[EXERCISE DESCRIPTION]:
When you copy the listing, reproduce each line as it appears and omit every image.

[COLLECTED DATA]:
· · ·

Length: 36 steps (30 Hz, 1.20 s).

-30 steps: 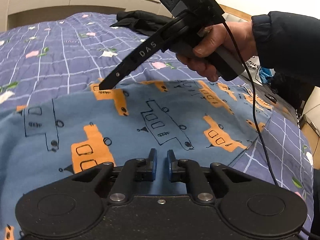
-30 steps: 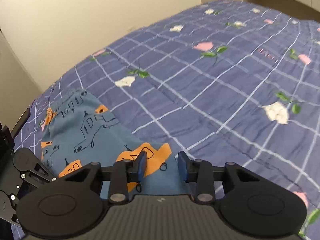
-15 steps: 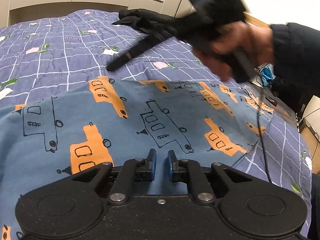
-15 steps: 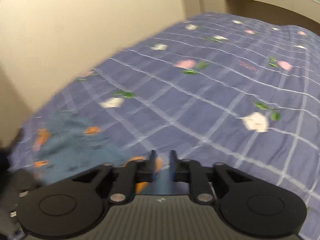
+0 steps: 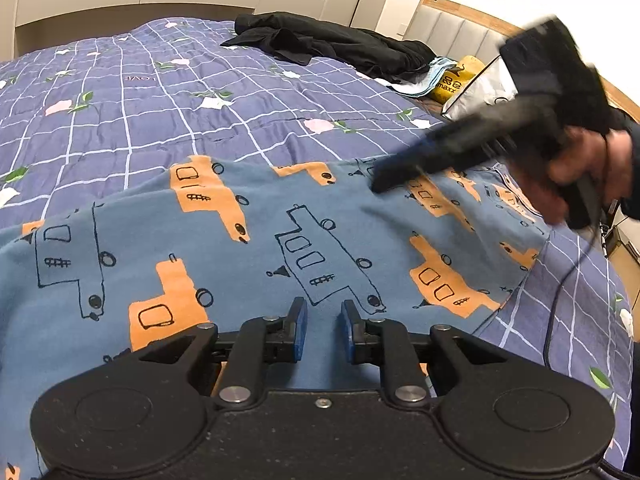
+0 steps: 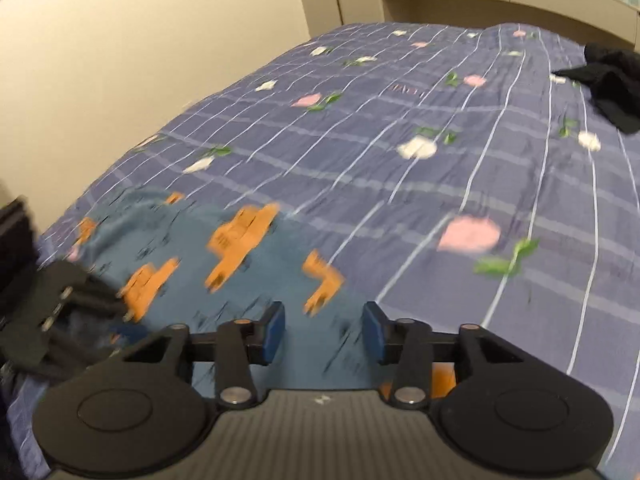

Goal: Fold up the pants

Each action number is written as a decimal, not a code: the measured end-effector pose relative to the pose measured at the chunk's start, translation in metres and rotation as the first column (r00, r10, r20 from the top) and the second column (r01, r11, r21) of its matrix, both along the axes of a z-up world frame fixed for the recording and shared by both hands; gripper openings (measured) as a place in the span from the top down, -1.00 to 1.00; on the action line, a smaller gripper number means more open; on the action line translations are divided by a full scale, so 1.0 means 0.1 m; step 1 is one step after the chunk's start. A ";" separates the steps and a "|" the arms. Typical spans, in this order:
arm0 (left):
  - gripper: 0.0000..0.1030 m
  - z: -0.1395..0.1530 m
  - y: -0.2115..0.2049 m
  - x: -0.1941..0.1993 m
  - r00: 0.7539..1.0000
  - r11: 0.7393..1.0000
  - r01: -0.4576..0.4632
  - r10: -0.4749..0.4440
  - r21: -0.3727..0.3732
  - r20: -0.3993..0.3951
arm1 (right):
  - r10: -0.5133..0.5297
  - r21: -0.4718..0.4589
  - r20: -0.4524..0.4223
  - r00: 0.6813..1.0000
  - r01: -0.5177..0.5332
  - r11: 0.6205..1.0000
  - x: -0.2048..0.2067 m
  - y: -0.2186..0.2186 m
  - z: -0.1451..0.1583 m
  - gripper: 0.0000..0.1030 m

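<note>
Since prev frame right gripper (image 6: 323, 334) jaws have spread wide, released, tips low over pants (image 5: 248, 248). Left gripper (image 5: 322, 330) jaws slightly parted, nothing held. Soft blue knit w/ orange vehicle print lies flat on quilted bed (image 5: 160, 120).

The left wrist view sits low and close over the pants (image 5: 280, 240), facing across the bed (image 5: 160, 100) toward the headboard (image 5: 460, 24). The right wrist view, blurred, looks from the pants' far edge toward the wall (image 6: 140, 60). Both views share the pants, quilt and black clothing (image 5: 340, 44).
</note>
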<state>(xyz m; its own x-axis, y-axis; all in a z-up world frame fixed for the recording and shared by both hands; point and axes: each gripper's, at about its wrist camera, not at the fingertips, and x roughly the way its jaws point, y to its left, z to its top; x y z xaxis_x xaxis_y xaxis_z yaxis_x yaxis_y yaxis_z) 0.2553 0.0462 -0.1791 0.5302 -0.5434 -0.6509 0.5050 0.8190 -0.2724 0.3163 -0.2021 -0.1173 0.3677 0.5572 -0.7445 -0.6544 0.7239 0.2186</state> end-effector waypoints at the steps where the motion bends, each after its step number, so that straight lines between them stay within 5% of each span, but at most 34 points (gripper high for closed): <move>1: 0.54 0.00 -0.01 0.00 1.000 1.000 0.002 -0.002 0.003 0.001 | 0.004 0.001 -0.013 1.000 -0.004 1.000 -0.07 -0.04 -0.03 0.06; 6: 0.53 0.01 0.00 0.00 1.000 1.000 0.007 -0.008 0.005 0.001 | -0.089 -0.072 0.042 0.995 0.091 0.993 -0.36 -0.31 -0.04 0.17; 12: 0.09 0.13 -0.04 0.01 1.000 1.000 -0.002 0.002 -0.018 0.022 | -0.358 0.066 0.152 0.921 0.352 0.934 -0.92 -1.07 0.43 -0.39; 15: -0.07 0.21 -0.13 -0.01 1.000 0.997 0.006 -0.005 -0.074 0.018 | -0.499 0.168 0.095 0.861 0.480 0.861 -1.31 -1.60 0.48 -0.49; 18: -0.28 0.30 -0.41 0.01 1.000 0.994 0.011 -0.012 -0.112 -0.012 | -0.648 0.271 -0.029 0.761 0.630 0.728 -1.75 -2.15 0.30 -0.51; 24: -0.67 0.57 -1.20 0.10 0.998 0.997 0.061 -0.060 0.046 -0.020 | -0.756 0.432 -0.237 0.610 0.763 0.481 -2.14 -2.76 -0.18 -0.51; 30: -0.67 0.87 -1.75 0.40 0.989 0.997 0.077 -0.079 -0.018 -0.127 | -0.765 0.492 -0.330 0.553 0.792 0.361 -2.03 -2.95 -0.53 -0.40; 36: -0.67 1.03 -2.50 0.79 0.970 0.992 0.121 -0.127 -0.043 -0.207 | -0.742 0.483 -0.410 0.531 0.816 0.316 -1.79 -3.12 -0.80 0.14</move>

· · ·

[RESPONSE AREA]:
Length: 36 steps (30 Hz, 1.20 s).

-30 steps: 
-30 steps: 
-15 steps: 
-15 steps: 
+0 steps: 
+0 steps: 

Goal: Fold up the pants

Each action number is written as a decimal, not a code: the measured end-effector pose relative to the pose measured at the chunk's start, translation in metres and rotation as the first column (r00, r10, r20 from the top) and the second column (r01, r11, r21) of its matrix, both along the axes of a z-up world frame fixed for the recording and shared by both hands; gripper openings (measured) as a place in the span from the top down, -1.00 to 1.00; on the action line, a smaller gripper number means more open; on the action line translations are divided by a full scale, so 1.0 means 0.1 m; step 1 is one step after the chunk's start. A ";" separates the steps and a "|" the arms. Typical spans, in this order:
arm0 (left):
  - gripper: 0.0000..0.1030 m
  - z: -0.1395..0.1530 m
  - y: -0.2115..0.2049 m
  - x: -0.1941..0.1993 m
  - r00: 0.7539..1.0000
  - r11: 0.7393..1.0000
  - r01: -0.4576..0.4632
  - r10: -0.4749..0.4440
  - r21: -0.3727..0.3732
  - r20: -0.3993..0.3951
arm1 (right):
  - r10: -0.5133..0.5297
  - r21: -0.4718..0.4589
  - r20: -0.4524..0.4223
  - r00: 0.6813..1.0000
  - r01: -0.5177..0.5332
  - r11: 0.6205..1.0000
  - x: -0.2048..0.2067 m
  - y: -0.2186..0.2186 m
  - z: -0.1451..0.1583 m
  - gripper: 0.0000..0.1030 m

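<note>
Since prev frame right gripper (image 6: 323, 334) jaws have spread wide, released, tips low over pants (image 5: 248, 248). Left gripper (image 5: 322, 330) jaws slightly parted, nothing held. Soft blue knit w/ orange vehicle print lies flat on quilted bed (image 5: 160, 120).

The left wrist view sits low and close over the pants (image 5: 280, 240), facing across the bed (image 5: 160, 100) toward the headboard (image 5: 460, 24). The right wrist view, blurred, looks from the pants' far edge toward the wall (image 6: 140, 60). Both views share the pants, quilt and black clothing (image 5: 340, 44).
</note>
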<state>(xyz m; its own x-axis, y-axis; all in a z-up world frame fixed for the recording and shared by both hands; point and axes: each gripper's, at about its wrist camera, not at the fingertips, and x roughly the way its jaws point, y to its left, z to its top; x y z xaxis_x xaxis_y xaxis_z yaxis_x yaxis_y yaxis_z) 0.2553 0.0462 -0.1791 0.5302 -0.5434 -0.6509 0.5050 0.8190 -0.2724 0.3163 -0.2021 -0.1173 0.3677 0.5572 -0.7445 -0.6544 0.7239 0.2186</state> end-effector waypoints at the steps where the motion bends, each after its step number, so that straight lines between them stay within 5% of each span, but at most 34 points (gripper high for closed): <move>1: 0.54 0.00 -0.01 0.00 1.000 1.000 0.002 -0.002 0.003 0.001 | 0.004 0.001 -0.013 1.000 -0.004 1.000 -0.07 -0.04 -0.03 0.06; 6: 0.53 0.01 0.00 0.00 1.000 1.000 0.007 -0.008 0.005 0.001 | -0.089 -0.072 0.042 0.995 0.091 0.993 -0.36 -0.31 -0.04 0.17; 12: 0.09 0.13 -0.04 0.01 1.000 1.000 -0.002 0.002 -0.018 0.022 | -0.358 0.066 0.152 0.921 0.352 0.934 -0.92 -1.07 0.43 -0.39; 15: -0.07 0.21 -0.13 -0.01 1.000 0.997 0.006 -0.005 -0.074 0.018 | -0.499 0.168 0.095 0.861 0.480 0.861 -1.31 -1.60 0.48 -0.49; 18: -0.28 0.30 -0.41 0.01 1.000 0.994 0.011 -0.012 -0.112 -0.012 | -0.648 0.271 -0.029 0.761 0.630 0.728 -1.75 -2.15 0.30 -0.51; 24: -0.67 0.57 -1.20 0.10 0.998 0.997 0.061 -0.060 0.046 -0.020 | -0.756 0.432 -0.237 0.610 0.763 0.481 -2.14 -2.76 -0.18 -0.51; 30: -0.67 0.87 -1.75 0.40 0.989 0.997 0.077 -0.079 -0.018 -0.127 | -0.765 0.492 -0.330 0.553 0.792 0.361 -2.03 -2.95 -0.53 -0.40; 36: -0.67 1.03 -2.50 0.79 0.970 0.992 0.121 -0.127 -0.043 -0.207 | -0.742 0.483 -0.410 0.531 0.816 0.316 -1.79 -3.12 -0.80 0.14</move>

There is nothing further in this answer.